You can tell a lot about a country from its national heroes. In Paraguay they revere Francisco Solano Lopez, whose statue still stands in the centre of the capital, Asuncion. Lopez was a tyrant, who ruled Paraguay in succession to his father from 1862 to 1870. He was also a paranoid megalomaniac, who murdered members of his own family on suspicion of plotting against him, waged a disastrous five-year war against Brazil, Argentina and Uruguay in which three-quarters (yes, three-quarters) of his people died, and who kept as his mistress an Irish gold-digger called Eliza Lynch, notorious for parading on the battlefield in the latest imported Paris fashions while the flower of Paraguayan manhood starved beside her.
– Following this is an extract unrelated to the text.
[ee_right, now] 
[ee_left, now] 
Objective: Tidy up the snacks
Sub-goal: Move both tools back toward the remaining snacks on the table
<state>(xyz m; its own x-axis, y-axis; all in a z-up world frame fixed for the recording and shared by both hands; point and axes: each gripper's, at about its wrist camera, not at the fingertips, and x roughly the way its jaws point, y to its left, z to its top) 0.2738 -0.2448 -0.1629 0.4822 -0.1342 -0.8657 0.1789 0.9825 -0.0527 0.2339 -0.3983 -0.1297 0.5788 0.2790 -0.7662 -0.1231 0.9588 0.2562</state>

As a nation, it seems to be a good definition of the word "forlorn".

This benighted nation has an unenviable reputation: the most corrupt country in South America; the smuggling and counterfeiting capital of the continent; a state burdened by almost 200 years of dictatorship - a yoke only thrown off in 1989. Yet because Paraguay is so far off the beaten track, it is a good place to find the real spirit of South America. The typical small town in Paraguay is a montage of peeling paintwork, dusty streets and weatherworn faces with gently creased smiles. It feels like the Wild West but with no imminent danger of anything much happening.

This land-locked nation is a sleepy backwater where, it is said, some of the pale-skinned locals are descended from Nazi war criminals. It is a country of exiles. Graham Greene loved it. He lived and wrote at the Hotel Gran del Paraguay in Asuncion, a fading colonial relic which manages the undemanding achievement of having the best restaurant in Paraguay. Among the exiles are 10,000 Mennonites. The men wear black and the women are clothed from head to toe, their pale faces scorched pink by the harsh sun. Conversation is in the throaty burble of Platdeutsch (low German), and the local paper is named Aktuelle Rundschau.